- _Try it_:
A faithful copy of the data is the goal; set it down exactly, without the images.

- _Data records_:
==========
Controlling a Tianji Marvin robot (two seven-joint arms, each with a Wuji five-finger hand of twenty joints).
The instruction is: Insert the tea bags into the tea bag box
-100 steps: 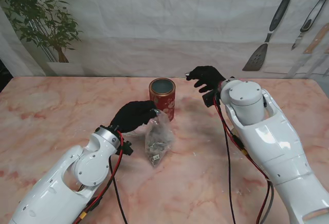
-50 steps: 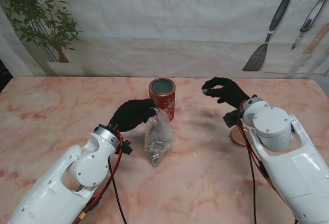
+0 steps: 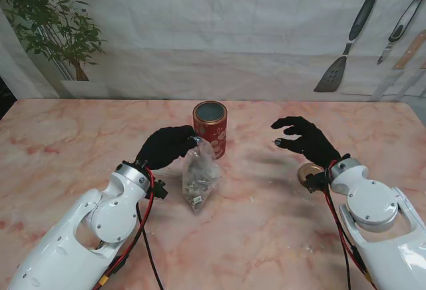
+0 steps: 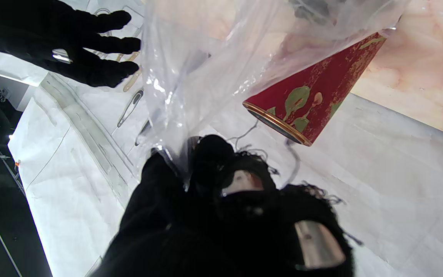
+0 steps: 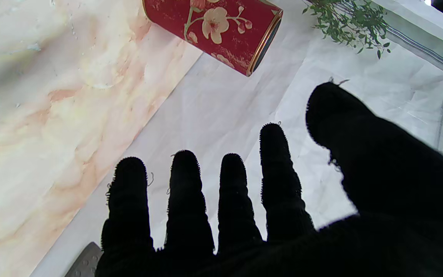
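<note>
A red cylindrical tea box (image 3: pixel 210 128) with flower print stands open-topped at the table's middle; it also shows as the tea box (image 4: pixel 310 104) and the tea box (image 5: pixel 221 30) in the wrist views. My left hand (image 3: pixel 166 145) is shut on the top of a clear plastic bag (image 3: pixel 199 175) of tea bags, which hangs just in front of the box; the bag (image 4: pixel 214 65) fills the left wrist view. My right hand (image 3: pixel 304 139) hovers open to the right of the box, fingers (image 5: pixel 185 192) spread and empty.
A round lid (image 3: pixel 310 173) lies on the marble table (image 3: pixel 253 223) beside my right wrist. A plant (image 3: pixel 56 27) stands at the back left. Kitchen utensils (image 3: pixel 346 50) are pictured on the backdrop at the right.
My right hand has pulled back from beside the box toward me and to the right, opening its fingers. The lid came into view. The left hand shifted slightly left with the bag.
</note>
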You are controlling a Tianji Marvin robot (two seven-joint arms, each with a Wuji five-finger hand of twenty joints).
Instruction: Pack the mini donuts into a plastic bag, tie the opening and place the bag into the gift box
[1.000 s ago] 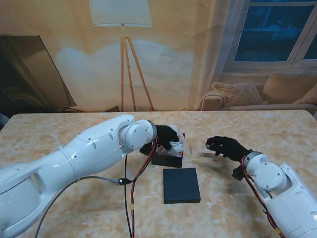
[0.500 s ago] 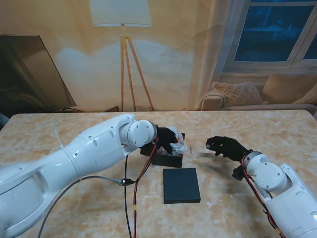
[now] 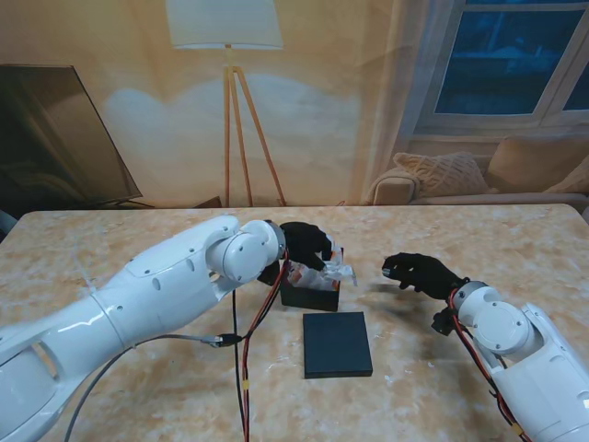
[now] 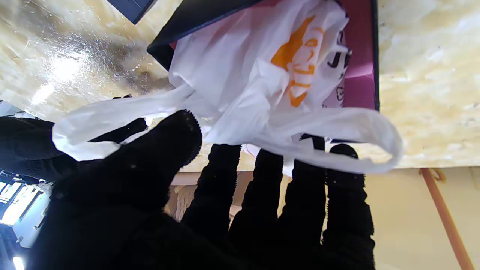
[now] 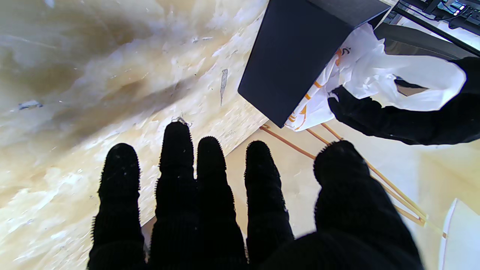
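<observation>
From the stand, the left hand (image 3: 306, 244) hovers over the black gift box (image 3: 310, 293) with the white plastic bag (image 3: 333, 274) in it, the box lid (image 3: 337, 343) lies flat on the table (image 3: 138, 239) nearer to me, and the right hand (image 3: 419, 272) hangs apart with fingers loosely spread, grasping nothing. The left wrist view alone shows the box's pink lining, the bag's orange print and its handle loops draped across the left fingers (image 4: 305, 180), though whether they grasp it I cannot tell. The right wrist view shows the crumpled bag bulging over the box wall.
</observation>
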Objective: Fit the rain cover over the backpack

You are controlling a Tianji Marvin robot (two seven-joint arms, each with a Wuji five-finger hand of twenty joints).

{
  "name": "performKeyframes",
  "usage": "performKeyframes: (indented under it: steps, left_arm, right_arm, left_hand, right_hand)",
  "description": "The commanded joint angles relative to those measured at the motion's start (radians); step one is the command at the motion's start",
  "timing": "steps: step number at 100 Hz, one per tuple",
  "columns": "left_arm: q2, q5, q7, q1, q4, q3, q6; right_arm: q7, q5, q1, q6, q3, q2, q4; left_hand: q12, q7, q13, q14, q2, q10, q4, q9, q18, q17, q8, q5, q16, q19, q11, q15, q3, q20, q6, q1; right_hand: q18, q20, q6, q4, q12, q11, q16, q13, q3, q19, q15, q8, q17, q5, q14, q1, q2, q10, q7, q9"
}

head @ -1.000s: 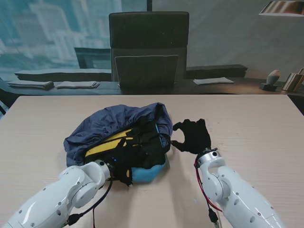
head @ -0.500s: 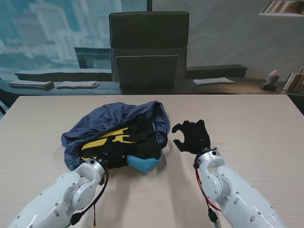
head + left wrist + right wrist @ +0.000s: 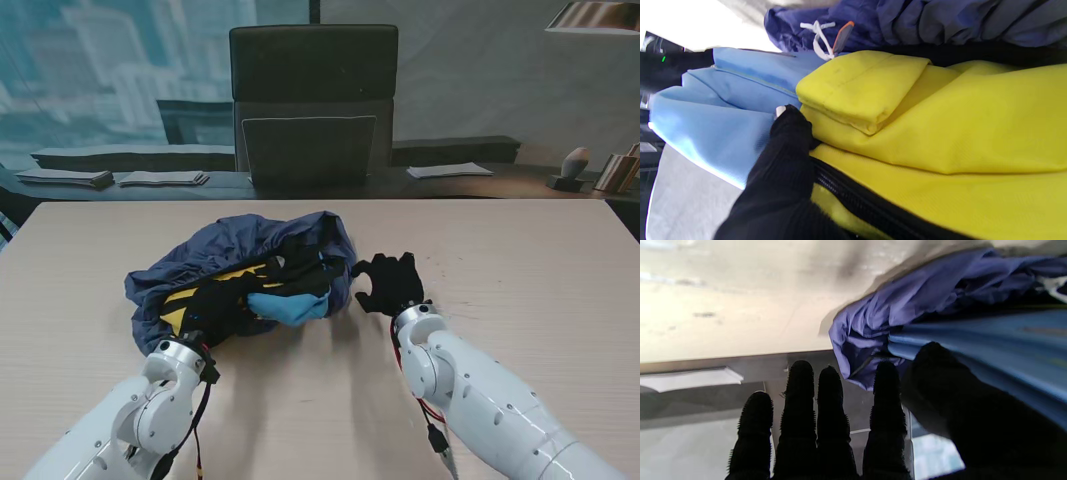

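The rain cover (image 3: 215, 255) is dark navy blue, with a white cord (image 3: 818, 35) and an orange tab (image 3: 842, 35). The backpack (image 3: 245, 295) is bright yellow with light blue panels and black straps and zip. Both hands, left hand (image 3: 215, 305) and right hand (image 3: 388, 283), wear black knit gloves. The desk (image 3: 520, 260) is pale beige woodgrain.

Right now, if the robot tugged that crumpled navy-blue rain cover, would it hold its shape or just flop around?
The thin navy-blue fabric rain cover would probably flop: it lies in loose wrinkled folds over the yellow and light-blue backpack. It looks light for its size. Its smooth cloth may slip between the right hand's gloved fingers.
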Motion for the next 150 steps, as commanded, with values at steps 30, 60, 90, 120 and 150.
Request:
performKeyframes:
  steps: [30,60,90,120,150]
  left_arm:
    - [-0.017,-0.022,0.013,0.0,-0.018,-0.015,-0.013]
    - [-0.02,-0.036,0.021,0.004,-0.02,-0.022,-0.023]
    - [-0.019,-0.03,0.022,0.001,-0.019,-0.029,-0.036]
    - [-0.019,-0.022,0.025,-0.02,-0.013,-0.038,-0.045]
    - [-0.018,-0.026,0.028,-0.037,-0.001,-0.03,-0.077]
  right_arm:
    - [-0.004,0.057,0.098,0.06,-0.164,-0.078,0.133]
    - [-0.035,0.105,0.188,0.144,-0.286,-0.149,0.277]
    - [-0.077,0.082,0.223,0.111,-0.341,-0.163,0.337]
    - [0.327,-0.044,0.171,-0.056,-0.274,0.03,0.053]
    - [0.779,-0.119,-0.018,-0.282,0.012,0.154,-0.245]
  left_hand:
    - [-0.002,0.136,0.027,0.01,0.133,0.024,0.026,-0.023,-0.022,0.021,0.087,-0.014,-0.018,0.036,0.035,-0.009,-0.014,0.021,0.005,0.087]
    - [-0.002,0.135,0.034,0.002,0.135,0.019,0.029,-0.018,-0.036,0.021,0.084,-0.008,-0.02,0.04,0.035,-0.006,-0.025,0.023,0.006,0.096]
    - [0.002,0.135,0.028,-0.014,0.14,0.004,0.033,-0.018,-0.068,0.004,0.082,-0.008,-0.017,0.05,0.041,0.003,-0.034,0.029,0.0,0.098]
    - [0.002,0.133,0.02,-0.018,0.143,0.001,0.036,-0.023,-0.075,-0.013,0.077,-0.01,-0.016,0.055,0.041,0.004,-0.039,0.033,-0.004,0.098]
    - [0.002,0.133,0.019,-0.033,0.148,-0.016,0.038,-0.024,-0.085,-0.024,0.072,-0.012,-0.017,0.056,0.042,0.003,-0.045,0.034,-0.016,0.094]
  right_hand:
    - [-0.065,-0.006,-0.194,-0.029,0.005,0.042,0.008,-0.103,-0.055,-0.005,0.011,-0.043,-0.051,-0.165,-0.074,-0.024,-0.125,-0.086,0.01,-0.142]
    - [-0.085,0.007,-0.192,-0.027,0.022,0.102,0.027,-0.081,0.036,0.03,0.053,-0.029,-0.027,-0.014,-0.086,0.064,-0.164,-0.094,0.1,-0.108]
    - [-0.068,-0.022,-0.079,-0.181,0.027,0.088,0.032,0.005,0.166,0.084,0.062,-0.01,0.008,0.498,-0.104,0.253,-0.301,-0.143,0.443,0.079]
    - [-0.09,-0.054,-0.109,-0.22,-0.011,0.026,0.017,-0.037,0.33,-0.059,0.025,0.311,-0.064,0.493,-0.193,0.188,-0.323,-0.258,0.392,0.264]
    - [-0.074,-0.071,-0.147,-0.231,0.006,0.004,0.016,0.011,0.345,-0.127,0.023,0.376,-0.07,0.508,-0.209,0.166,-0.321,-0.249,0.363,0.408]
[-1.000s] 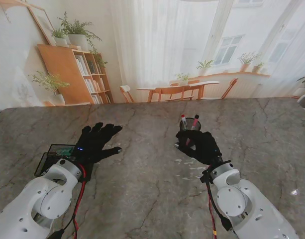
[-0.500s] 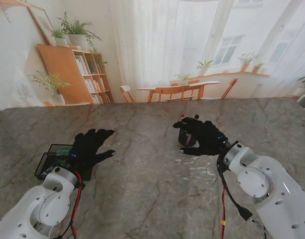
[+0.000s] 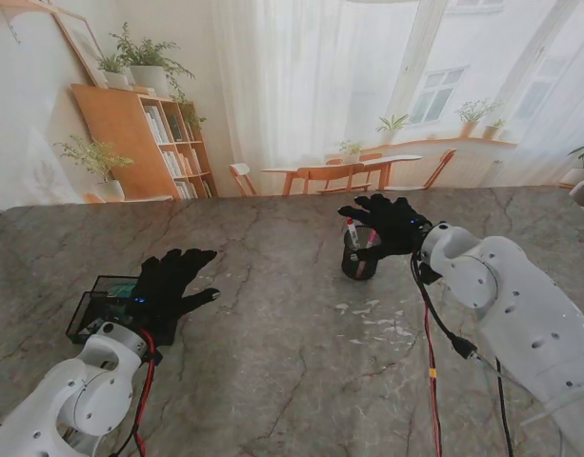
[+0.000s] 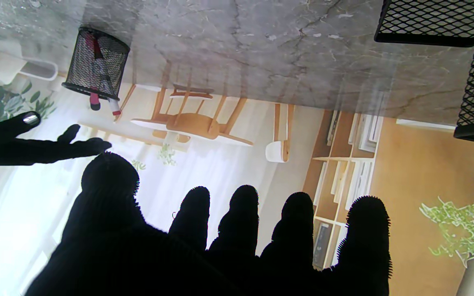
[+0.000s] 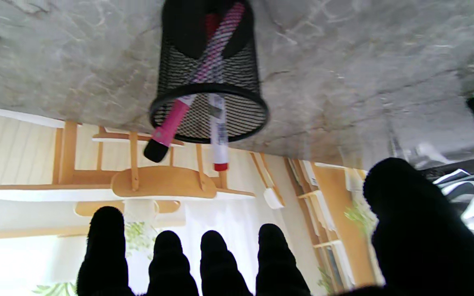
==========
- _Response for this exercise_:
Controlling a Tianji Marvin robot (two seven-joint arms, each with a Wuji five-finger hand of twenty joints).
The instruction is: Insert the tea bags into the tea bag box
-100 steps: 
-50 steps: 
+0 steps: 
+0 steps: 
+0 steps: 
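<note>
A red cylindrical tea box (image 3: pixel 210 128) with flower print stands open-topped at the table's middle; it also shows as the tea box (image 4: pixel 310 104) and the tea box (image 5: pixel 221 30) in the wrist views. My left hand (image 3: pixel 166 145) is shut on the top of a clear plastic bag (image 3: pixel 199 175) of tea bags, which hangs just in front of the box; the bag (image 4: pixel 214 65) fills the left wrist view. My right hand (image 3: pixel 304 139) hovers open to the right of the box, fingers (image 5: pixel 185 192) spread and empty.
A round lid (image 3: pixel 310 173) lies on the marble table (image 3: pixel 253 223) beside my right wrist. A plant (image 3: pixel 56 27) stands at the back left. Kitchen utensils (image 3: pixel 346 50) are pictured on the backdrop at the right.
My right hand has pulled back from beside the box toward me and to the right, opening its fingers. The lid came into view. The left hand shifted slightly left with the bag.
</note>
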You are controlling a Tianji Marvin robot (two seven-joint arms, each with a Wuji five-finger hand of twenty joints).
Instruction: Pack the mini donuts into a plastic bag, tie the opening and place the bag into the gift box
[1.000 s ago] 
[0.500 s ago] 
[now] 
[now] 
[now] 
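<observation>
From the stand, the left hand (image 3: 306, 244) hovers over the black gift box (image 3: 310, 293) with the white plastic bag (image 3: 333, 274) in it, the box lid (image 3: 337, 343) lies flat on the table (image 3: 138, 239) nearer to me, and the right hand (image 3: 419, 272) hangs apart with fingers loosely spread, grasping nothing. The left wrist view alone shows the box's pink lining, the bag's orange print and its handle loops draped across the left fingers (image 4: 305, 180), though whether they grasp it I cannot tell. The right wrist view shows the crumpled bag bulging over the box wall.
</observation>
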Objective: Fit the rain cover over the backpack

You are controlling a Tianji Marvin robot (two seven-joint arms, each with a Wuji five-finger hand of twenty joints).

{
  "name": "performKeyframes",
  "usage": "performKeyframes: (indented under it: steps, left_arm, right_arm, left_hand, right_hand)",
  "description": "The commanded joint angles relative to those measured at the motion's start (radians); step one is the command at the motion's start",
  "timing": "steps: step number at 100 Hz, one per tuple",
  "columns": "left_arm: q2, q5, q7, q1, q4, q3, q6; right_arm: q7, q5, q1, q6, q3, q2, q4; left_hand: q12, q7, q13, q14, q2, q10, q4, q9, q18, q17, q8, q5, q16, q19, q11, q15, q3, q20, q6, q1; right_hand: q18, q20, q6, q4, q12, q11, q16, q13, q3, q19, q15, q8, q17, q5, q14, q1, q2, q10, q7, q9"
}

head @ -1.000s: 
head @ -0.500s: 
head + left wrist + right wrist @ +0.000s: 

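The rain cover (image 3: 215, 255) is dark navy blue, with a white cord (image 3: 818, 35) and an orange tab (image 3: 842, 35). The backpack (image 3: 245, 295) is bright yellow with light blue panels and black straps and zip. Both hands, left hand (image 3: 215, 305) and right hand (image 3: 388, 283), wear black knit gloves. The desk (image 3: 520, 260) is pale beige woodgrain.

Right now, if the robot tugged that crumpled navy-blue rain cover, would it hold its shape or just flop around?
The thin navy-blue fabric rain cover would probably flop: it lies in loose wrinkled folds over the yellow and light-blue backpack. It looks light for its size. Its smooth cloth may slip between the right hand's gloved fingers.
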Motion for the next 150 steps, as commanded, with values at steps 30, 60, 90, 120 and 150.
Request:
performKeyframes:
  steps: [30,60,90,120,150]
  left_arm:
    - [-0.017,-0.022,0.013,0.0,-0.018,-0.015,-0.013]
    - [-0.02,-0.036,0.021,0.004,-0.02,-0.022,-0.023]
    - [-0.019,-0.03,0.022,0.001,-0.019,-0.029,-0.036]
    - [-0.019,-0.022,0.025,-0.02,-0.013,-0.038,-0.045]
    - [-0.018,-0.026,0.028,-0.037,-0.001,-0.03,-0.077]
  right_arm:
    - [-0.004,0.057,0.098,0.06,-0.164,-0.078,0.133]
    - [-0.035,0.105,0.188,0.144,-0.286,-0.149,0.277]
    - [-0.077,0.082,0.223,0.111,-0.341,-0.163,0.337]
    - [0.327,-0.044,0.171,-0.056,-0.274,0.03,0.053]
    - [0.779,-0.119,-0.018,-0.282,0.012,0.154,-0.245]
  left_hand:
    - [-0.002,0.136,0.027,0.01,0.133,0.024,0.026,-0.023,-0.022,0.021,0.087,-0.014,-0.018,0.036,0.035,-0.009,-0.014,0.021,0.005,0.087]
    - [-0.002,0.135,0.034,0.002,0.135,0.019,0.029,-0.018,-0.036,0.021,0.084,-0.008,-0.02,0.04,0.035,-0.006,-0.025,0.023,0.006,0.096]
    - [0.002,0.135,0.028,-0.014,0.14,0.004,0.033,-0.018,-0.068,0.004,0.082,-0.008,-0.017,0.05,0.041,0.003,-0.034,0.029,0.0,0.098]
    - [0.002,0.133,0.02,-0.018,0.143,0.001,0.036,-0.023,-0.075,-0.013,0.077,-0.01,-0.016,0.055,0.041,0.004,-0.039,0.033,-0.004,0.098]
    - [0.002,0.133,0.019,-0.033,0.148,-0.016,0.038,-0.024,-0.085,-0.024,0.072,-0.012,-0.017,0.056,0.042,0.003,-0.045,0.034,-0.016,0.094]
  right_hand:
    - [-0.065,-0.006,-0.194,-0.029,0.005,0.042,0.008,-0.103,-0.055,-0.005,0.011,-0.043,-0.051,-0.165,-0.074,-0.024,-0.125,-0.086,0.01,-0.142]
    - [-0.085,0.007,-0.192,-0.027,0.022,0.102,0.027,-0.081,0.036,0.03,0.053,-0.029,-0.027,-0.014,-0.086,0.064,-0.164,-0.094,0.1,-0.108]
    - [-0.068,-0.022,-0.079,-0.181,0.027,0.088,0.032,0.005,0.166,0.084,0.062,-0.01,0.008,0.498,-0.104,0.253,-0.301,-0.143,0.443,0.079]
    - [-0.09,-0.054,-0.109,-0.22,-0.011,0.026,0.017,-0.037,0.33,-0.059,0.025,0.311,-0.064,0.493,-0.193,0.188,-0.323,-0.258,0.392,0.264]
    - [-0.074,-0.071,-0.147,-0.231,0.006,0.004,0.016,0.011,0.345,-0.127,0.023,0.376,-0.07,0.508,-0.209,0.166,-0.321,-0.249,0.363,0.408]
[-1.000s] 
[-0.500s] 
[+0.000s] 
[+0.000s] 
[+0.000s] 

Nothing further is required by the exercise.